4.7. Experiments on the TGRS-HRRSD Dataset
To validate the generalization ability of CTAM, we also conducted experiments on the TGRS-HRRSD dataset, a multi-scale remote sensing dataset containing 55,740 instances and 13 categories. For a fair comparison, we adopted the consistent hyperparameters and strategies used in the DIOR dataset and trained detectors on the train–validate set. As listed in
Table 8, YOLOv8n-CTAM outperforms the baseline by 0.9 mAP@50 and 2.1 mAP@50-95. Compared to typical detectors, YOLOv8n-CTAM achieves a superior performance on the TGRS-HRRSD dataset while maintaining a rapid detection time. Compared with lightweight models, YOLOv8n-CTAM exceeds YOLOv4-Tiny and YOLOv4-Tiny-NAB by a large margin. Hence, these experiments indicate that CTAM is not limited to a specific dataset and exhibits excellent generation ability in various remote sensing scenarios.
5. Conclusions
Remote sensing images have complicated backgrounds, limited features, distinct densities, and varied scales, rendering global contextual information extremely significant and valuable for object detection. However, CNN-based detectors with the limitation of local receptive fields have difficulty in capturing long-range dependency, resulting in inferior performance. To eliminate this inherent deficiency, we make the following contributions in this paper:
- (1)
We construct a novel plug-in-play attention module called CTAM, composed of a convolutional bottleneck block and a simplified Transformer layer. It can integrate local features with global contextual information through the interaction between the two components.
- (2)
We design a simplified Transformer in CTAM that is unlike the standard Transformer encoder widely applied in CV, and we demonstrate its validity in various remote sensing scenarios.
- (3)
For real-time object detection in remote sensing, we adopt YOLOv8n as the baseline and introduce CTAM to build YOLOv8n-CTAM. Extensive experiments demonstrate that YOLOv8n-CTAM achieves cutting-edge performance and generalization ability while maintaining an extremely rapid inference speed.
- (4)
The visualization of CTAM explicitly explains why CTAM can enhance localization capacity and improve detection accuracy by incorporating global information into local features.

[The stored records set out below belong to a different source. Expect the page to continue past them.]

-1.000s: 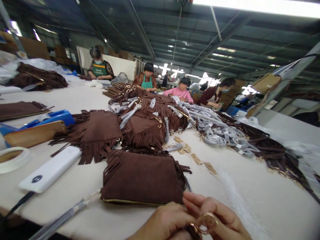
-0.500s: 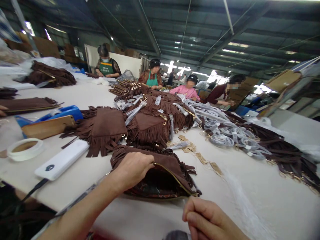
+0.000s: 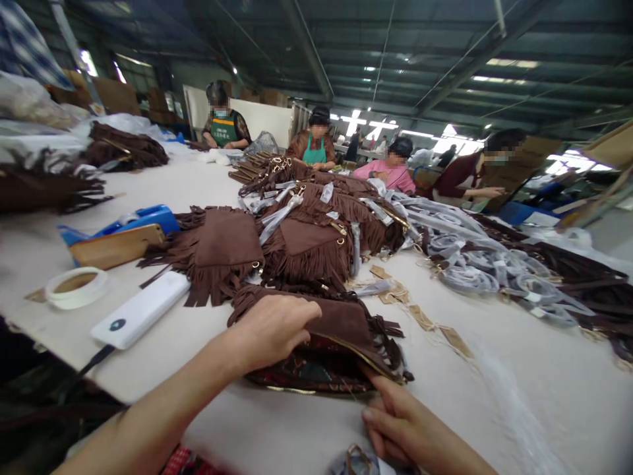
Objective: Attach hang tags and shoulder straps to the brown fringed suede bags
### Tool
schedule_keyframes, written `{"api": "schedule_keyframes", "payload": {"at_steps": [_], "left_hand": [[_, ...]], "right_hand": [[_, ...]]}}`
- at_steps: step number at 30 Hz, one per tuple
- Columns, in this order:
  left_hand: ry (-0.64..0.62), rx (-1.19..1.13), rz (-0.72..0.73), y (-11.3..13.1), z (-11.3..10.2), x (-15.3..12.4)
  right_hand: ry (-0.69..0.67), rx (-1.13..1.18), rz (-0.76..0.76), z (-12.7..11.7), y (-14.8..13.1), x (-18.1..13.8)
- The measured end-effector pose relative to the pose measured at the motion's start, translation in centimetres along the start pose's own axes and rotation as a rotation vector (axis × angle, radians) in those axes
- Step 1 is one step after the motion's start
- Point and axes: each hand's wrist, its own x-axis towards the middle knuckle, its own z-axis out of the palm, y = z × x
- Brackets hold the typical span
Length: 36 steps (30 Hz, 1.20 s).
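Note:
A brown fringed bag (image 3: 341,320) lies on the table with its zipped mouth open, a dark patterned lining showing inside. My left hand (image 3: 277,330) is closed on the upper edge of that mouth, thumb below and fingers above. At the mouth's right corner, my right hand (image 3: 403,415) has its index finger reaching under the zip edge, its other fingers curled. A thin clear strand (image 3: 350,389) runs from the opening towards the right thumb and seems pinched there. The right fingertip is partly hidden by the bag.
More brown fringed bags (image 3: 227,237) are heaped beyond. Wrapped straps (image 3: 465,270), paper tags (image 3: 420,318) and clear strands (image 3: 519,402) lie right. A white power bank (image 3: 141,310), tape roll (image 3: 78,288) and blue tape dispenser (image 3: 158,218) stand left. Several people work across the table.
My right hand has moved to the bag's mouth, its index finger now under the zip edge. My left fingers have shifted slightly on the edge. The view has turned a little left.

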Motion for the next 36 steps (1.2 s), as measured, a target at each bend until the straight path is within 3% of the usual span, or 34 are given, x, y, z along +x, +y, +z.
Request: {"api": "schedule_keyframes", "payload": {"at_steps": [3, 6, 9, 14, 17, 20, 26, 36], "left_hand": [[-0.058, 0.046, -0.006, 0.2, 1.5, -1.9], [-0.092, 0.032, -0.152, -0.7, 2.4, -2.9], [-0.038, -0.166, -0.263, -2.5, 1.9, -2.5], [-0.012, -0.611, -0.227, -4.9, 1.3, -1.0], [-0.036, -0.747, -0.254, -6.0, 2.5, -0.3], [-0.031, -0.816, -0.296, -6.7, 3.8, 0.1], [0.016, -0.952, -0.394, -7.5, 5.2, 0.2], [0.031, -1.128, -0.484, -7.8, 5.9, 0.5]], "right_hand": [[0.016, 0.008, -0.031, -0.3, -0.2, -0.5], [0.056, 0.000, -0.033, -0.5, -0.5, -0.9], [0.015, -0.010, -0.015, -0.3, -1.3, -1.5], [-0.177, -0.129, -0.044, 1.5, -4.4, -2.4], [-0.179, -0.263, -0.115, 3.5, -6.5, -0.8], [-0.115, -0.365, -0.158, 4.8, -7.5, 2.8], [-0.043, -0.473, -0.177, 4.9, -7.2, 7.6], [-0.095, -0.146, -0.138, 5.6, -6.2, 9.1]]}}
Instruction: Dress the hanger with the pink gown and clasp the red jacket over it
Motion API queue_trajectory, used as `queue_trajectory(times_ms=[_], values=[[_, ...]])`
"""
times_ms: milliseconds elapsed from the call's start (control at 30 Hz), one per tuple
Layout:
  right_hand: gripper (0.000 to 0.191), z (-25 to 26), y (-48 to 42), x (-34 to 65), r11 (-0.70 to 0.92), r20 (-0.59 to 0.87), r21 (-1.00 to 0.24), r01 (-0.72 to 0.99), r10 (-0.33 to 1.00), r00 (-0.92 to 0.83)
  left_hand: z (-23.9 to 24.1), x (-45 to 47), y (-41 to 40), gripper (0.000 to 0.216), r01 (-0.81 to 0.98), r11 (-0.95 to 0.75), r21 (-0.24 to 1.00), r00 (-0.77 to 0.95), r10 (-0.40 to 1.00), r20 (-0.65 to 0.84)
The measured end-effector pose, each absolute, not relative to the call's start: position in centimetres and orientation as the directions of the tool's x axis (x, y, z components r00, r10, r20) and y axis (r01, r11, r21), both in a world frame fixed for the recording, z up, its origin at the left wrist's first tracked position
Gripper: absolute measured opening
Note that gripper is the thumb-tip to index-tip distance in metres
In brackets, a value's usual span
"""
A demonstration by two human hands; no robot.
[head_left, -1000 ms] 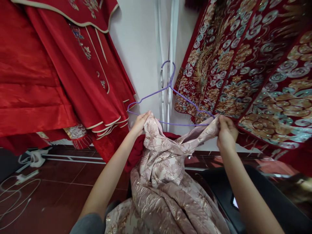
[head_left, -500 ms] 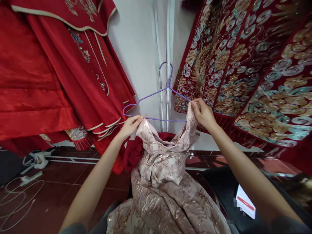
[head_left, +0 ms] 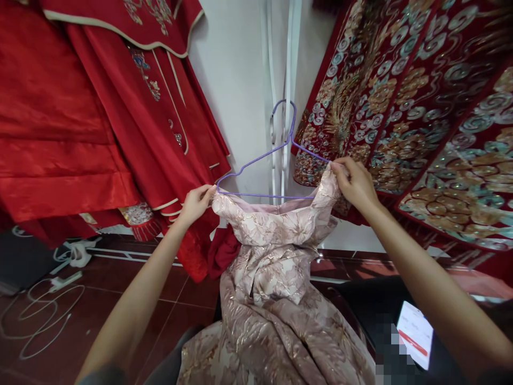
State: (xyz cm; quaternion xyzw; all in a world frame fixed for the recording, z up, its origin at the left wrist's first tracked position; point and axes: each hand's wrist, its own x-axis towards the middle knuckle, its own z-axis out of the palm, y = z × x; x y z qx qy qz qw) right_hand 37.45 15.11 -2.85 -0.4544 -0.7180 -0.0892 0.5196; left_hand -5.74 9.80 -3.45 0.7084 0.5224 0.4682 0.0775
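A pale pink dress with a shiny floral pattern hangs down in front of me, its neckline spread between both hands. My left hand is closed on its left shoulder strap, at the left end of a purple hanger. At the other end, my right hand pinches the right shoulder strap close to the hanger's arm. Both straps now lie at the hanger's two ends, and its lower bar crosses behind the neckline. The hanger's hook stands up in front of the white poles.
Red garments hang on the left, and a heavily embroidered red garment on the right. A white cable lies coiled on the tiled floor. A lit phone rests on a black surface at lower right.
My left hand has moved left with its strap to the hanger's left end, so the neckline is stretched wider. The whole view has shifted slightly.
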Motion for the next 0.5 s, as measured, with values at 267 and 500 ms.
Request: queue_trajectory(times_ms=[267, 500], values=[[0.031, -2.9, 15.1, 37.6, 0.567, 0.829, -0.337, 0.752, 0.557, -0.049, -3.5, -4.8, 9.8, 0.044, 0.593, -0.470, 0.654, -0.093, 0.767, 0.635], [0.035, -2.5, 15.0, 37.8, 0.557, 0.822, -0.361, 0.748, 0.569, -0.027, -5.4, -5.3, 7.8, 0.040, 0.646, -0.426, 0.633, -0.180, 0.721, 0.669]])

Despite the remarkable performance and efficiency displayed by CTAM, it also brings unacceptable computational complexity and memory usage due to the defect of self-attention. In the future, we will optimize the computation of self-attention in CTAM and further explore the feasibility and flexibility of designing a backbone based on CTAM for object detection in remote sensing.